New guidance issued by the UK government is likely to trigger new applications from developers for the inclusion of housing within broader nationally significant infrastructure projects, an expert has said.

Housing law expert Matthew Fox of Pinsent Masons, the law firm behind Out-Law.com, said the guidance issued by the Department for Communities and Local Government (DCLG) provides a degree of flexibility to developers on the content to include in their applications. The draft guidance the DCLG had consulted on was more prescriptive, but has been amended to reflect industry responses, he said.

"The finalisation of this guidance means applications for development consent orders with an element of housing can come forward, and that the applicant will know the context in which they can bring them forward," Fox said.

The newly issued guidance (13-page / 362KB PDF) provides detail to developers in England on the steps they need to take to obtain a development consent order from the government to build housing as part of nationally significant infrastructure projects, which can include new harbours, roads, railways, power stations and electricity transmission lines, for example.

The ability to including housing within such projects was provided for in the Housing and Planning Act of 2016.

Under those reforms, developers are able to include housing within their nationally significant infrastructure project plans either where there is a functional need for the housing in terms of the construction or operation of a project, or where the housing is not functionally linked to the infrastructure project but is in geographical proximity to the project.

In its draft guidance previously consulted on, the DCLG said that the housing element of applications for nationally significant infrastructure projects would need to contain the same level of detail as if an application for full planning permission was being made. However, the DCLG has watered down that requirement in its final guidance.

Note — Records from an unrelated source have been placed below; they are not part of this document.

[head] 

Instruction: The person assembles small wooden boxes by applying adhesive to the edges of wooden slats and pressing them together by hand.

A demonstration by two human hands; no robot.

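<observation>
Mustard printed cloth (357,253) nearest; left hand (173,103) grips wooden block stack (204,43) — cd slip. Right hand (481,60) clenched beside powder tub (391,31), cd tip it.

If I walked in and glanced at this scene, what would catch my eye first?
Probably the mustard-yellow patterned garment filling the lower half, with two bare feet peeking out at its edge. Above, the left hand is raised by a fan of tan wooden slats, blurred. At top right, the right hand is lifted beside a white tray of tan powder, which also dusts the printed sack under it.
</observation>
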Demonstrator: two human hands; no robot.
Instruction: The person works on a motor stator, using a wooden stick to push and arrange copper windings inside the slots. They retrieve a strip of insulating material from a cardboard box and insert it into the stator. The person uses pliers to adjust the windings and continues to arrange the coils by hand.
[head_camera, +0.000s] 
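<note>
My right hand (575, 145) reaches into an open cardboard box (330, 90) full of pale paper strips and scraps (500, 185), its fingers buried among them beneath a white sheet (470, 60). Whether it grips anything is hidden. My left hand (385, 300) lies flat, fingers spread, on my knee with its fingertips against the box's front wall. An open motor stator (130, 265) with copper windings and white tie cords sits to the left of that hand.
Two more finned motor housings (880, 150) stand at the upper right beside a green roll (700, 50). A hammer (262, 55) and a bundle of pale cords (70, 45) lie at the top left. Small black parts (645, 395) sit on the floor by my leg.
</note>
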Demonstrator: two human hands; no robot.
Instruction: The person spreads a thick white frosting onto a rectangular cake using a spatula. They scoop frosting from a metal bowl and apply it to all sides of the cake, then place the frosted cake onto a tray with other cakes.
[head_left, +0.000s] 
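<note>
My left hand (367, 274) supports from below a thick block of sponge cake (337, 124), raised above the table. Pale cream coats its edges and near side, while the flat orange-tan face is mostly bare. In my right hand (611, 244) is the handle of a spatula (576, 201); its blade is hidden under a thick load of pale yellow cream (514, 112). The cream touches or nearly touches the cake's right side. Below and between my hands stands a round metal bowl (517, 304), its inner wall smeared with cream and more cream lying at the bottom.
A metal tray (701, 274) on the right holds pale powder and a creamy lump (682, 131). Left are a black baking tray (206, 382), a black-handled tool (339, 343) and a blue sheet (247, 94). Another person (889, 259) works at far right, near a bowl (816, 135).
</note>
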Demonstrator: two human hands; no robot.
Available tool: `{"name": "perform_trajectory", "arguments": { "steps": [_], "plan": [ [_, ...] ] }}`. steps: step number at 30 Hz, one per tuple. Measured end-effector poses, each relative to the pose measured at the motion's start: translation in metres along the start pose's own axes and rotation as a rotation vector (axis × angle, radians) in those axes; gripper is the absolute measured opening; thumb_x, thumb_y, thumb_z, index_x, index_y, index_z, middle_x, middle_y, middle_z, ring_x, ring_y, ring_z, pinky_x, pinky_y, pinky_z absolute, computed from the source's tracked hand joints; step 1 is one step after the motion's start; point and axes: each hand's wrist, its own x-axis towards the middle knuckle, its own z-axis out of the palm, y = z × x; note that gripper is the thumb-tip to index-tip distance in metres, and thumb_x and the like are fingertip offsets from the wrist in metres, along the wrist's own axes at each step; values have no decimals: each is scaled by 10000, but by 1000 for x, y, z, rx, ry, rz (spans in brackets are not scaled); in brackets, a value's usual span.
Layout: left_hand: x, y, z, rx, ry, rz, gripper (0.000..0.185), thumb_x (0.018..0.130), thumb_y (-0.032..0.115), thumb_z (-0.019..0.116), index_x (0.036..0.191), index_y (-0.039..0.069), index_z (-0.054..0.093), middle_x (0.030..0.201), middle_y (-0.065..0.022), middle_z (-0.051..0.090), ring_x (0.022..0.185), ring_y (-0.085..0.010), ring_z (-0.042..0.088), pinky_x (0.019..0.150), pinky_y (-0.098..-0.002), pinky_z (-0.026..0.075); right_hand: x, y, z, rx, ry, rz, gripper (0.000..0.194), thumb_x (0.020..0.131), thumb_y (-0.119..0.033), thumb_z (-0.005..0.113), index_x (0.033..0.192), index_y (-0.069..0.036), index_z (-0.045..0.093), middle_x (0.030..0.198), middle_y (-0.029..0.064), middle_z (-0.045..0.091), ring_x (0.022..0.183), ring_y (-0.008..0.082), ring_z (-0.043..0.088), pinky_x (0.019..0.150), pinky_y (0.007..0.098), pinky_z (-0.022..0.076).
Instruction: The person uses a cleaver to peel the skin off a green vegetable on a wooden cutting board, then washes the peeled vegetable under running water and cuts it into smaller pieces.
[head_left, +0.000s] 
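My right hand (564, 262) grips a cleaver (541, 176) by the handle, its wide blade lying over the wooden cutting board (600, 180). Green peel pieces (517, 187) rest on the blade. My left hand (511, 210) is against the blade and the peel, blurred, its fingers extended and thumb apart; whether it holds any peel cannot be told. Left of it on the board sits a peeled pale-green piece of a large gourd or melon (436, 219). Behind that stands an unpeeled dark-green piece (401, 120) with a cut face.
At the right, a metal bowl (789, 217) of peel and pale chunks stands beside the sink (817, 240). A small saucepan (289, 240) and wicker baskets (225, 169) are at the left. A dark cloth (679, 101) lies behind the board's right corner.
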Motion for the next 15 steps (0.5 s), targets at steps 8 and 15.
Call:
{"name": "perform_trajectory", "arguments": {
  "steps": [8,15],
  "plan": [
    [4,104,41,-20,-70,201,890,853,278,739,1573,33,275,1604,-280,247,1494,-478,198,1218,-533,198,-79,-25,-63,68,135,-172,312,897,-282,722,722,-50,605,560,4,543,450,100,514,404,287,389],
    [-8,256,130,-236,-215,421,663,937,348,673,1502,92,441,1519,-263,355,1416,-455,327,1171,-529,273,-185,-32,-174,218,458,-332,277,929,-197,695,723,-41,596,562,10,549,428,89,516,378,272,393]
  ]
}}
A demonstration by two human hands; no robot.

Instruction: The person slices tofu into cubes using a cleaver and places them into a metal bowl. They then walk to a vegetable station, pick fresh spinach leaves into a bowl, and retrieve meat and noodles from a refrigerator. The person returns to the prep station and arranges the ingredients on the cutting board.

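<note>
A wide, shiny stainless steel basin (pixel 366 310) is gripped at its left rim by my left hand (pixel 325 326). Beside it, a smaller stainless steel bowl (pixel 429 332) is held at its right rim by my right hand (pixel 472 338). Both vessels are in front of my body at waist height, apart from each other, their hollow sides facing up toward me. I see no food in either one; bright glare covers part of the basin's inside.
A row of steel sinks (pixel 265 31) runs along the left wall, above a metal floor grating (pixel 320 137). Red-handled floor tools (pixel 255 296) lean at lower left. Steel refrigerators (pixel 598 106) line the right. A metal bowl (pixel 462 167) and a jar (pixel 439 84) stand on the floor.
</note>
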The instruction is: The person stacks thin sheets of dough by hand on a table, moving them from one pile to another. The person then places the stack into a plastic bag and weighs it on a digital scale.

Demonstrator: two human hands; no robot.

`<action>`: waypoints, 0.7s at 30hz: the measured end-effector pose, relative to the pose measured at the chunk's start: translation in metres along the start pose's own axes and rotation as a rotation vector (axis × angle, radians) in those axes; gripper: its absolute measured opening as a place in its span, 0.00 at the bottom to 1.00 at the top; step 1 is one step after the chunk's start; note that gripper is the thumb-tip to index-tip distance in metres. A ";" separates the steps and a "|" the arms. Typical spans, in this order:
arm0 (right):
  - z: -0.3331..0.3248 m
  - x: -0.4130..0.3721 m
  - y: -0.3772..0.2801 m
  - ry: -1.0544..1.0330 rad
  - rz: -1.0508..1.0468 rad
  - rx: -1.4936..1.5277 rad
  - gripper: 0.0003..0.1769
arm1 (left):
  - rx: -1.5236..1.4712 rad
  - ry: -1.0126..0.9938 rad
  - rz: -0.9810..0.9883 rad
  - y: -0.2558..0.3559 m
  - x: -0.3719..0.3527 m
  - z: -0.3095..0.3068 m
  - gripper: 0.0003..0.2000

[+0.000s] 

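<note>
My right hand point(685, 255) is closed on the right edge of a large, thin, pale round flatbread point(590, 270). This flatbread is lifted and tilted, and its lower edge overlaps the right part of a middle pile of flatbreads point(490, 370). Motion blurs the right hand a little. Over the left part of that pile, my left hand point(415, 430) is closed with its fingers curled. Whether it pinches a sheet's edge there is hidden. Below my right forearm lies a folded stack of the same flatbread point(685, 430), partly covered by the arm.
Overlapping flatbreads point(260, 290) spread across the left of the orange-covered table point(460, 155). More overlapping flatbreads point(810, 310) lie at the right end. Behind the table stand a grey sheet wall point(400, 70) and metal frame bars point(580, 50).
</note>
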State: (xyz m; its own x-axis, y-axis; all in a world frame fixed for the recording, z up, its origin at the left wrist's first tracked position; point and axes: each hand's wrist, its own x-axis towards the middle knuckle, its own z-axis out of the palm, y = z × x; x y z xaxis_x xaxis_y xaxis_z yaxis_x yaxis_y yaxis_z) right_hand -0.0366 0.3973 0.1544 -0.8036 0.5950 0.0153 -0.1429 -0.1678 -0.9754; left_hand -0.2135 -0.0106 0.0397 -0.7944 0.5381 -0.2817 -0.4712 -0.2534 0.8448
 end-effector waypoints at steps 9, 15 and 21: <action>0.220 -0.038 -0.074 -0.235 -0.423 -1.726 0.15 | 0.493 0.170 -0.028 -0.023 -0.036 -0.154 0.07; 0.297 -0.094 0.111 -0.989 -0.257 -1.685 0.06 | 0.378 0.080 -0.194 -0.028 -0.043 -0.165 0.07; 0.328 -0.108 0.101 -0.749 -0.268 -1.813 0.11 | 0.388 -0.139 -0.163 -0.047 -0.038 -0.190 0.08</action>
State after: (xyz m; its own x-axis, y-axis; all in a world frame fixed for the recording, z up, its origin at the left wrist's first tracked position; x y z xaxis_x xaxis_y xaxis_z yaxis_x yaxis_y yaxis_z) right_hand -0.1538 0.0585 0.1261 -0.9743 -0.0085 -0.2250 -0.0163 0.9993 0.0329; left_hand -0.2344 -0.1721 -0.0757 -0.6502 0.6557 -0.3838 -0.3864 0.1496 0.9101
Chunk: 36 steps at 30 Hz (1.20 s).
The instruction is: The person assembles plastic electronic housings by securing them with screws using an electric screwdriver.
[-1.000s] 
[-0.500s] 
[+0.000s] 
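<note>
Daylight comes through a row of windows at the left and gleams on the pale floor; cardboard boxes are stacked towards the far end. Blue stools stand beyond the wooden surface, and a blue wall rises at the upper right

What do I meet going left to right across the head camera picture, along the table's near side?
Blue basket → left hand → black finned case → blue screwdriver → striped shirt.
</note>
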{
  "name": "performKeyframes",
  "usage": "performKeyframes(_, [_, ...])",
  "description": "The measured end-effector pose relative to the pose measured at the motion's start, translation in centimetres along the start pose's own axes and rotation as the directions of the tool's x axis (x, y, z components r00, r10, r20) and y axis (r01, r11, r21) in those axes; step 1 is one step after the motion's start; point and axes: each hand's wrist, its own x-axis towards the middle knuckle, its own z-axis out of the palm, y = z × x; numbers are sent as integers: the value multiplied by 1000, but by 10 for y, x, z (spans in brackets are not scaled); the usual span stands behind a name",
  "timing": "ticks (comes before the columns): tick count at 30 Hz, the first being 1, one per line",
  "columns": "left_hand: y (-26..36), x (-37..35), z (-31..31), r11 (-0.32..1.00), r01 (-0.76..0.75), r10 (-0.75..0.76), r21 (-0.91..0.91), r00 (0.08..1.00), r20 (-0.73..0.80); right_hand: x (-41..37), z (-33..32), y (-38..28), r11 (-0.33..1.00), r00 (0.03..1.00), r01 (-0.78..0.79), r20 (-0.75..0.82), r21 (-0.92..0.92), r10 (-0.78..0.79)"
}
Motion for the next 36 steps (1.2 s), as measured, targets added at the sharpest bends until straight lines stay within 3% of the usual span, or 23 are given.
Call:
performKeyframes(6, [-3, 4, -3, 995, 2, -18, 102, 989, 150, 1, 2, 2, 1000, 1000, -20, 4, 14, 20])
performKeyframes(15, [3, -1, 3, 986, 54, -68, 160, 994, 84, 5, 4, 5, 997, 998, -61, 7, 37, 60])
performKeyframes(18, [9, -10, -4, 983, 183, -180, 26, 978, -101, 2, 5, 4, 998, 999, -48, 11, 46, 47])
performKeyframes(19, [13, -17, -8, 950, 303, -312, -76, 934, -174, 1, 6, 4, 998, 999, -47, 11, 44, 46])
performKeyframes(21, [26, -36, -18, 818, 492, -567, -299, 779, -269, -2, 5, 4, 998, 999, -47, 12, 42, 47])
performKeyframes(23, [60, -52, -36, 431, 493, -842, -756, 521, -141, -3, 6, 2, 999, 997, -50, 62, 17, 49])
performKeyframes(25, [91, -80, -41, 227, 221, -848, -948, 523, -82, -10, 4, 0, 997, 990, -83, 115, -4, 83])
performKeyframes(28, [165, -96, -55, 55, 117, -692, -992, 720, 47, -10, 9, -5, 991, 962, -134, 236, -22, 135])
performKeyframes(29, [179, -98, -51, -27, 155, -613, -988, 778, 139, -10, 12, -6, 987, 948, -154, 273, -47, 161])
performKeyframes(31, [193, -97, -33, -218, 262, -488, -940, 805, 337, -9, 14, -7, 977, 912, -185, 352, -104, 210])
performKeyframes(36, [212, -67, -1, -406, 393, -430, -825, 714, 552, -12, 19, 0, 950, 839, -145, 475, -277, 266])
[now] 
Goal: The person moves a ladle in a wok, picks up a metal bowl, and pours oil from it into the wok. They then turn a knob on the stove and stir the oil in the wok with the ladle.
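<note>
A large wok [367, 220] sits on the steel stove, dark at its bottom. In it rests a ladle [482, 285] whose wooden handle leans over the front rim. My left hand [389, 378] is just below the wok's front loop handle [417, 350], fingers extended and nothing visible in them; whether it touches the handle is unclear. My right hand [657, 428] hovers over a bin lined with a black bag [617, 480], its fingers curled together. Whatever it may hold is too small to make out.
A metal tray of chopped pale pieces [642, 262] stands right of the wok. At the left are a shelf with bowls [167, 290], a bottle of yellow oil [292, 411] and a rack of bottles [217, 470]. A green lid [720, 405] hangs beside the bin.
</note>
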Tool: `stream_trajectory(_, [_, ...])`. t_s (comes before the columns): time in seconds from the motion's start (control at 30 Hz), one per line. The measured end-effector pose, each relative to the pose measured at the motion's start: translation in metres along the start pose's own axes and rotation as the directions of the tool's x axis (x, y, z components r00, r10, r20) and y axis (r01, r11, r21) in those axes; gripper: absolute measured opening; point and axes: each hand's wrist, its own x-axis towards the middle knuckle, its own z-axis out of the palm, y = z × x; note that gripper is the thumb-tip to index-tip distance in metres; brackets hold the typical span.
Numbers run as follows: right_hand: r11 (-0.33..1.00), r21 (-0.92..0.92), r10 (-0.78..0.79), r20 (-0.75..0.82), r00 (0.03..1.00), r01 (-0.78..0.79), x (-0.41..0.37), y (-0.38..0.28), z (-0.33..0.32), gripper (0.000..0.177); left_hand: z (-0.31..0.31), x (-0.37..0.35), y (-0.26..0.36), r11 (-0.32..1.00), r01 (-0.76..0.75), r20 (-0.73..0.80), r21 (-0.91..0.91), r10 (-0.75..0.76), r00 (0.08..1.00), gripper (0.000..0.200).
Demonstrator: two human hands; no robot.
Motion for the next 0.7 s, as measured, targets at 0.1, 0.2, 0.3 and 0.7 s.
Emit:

"It is for applicants to decide what should be included in their draft development consent order, but many matters relating to housing are likely to be points of detail that are better suited to being requirements for subsequent agreement with the relevant local authority," the DCLG said. "The development consent order must, however, provide sufficient detail and clarity on what is being consented so that the secretary of state can properly assess the impacts of the housing development when taking a decision on whether to grant development consent."

Fox said that the change in emphasis would likely be welcomed by developers. All the DCLG guidance now specifies is that existing statutory requirements that oblige developers to provide certain information alongside their applications will also apply to the housing element of proposals.

These existing requirements are set out in the Infrastructure Planning (Applications: Prescribed Forms and Procedure) Regulations 2009 (as amended)  and refer to the need for applications to include any "plans, drawing or sections necessary to describe the proposals for which development consent is sought", including "details of design, external appearance, and the preferred layout of buildings or structures, drainage, surface water management, means of vehicular and pedestrian access, any car parking to be provided, and means of landscaping" as part of their application.

According to the guidance, the government would be "highly unlikely" to sanction housing developments within nationally significant infrastructure projects where "more than 500 permanent dwellings" would be built.

The guidance also specified that housing must be located within one mile of "any part of the infrastructure (excluding any associated development) for which development consent is being sought" if developers wish to rely on the geographic proximity basis for that development. Fox said it would be interesting to see how those provisions are considered in practice, both in applications, and in the acceptance and determination of them by the Planning Inspectorate and the secretary of state.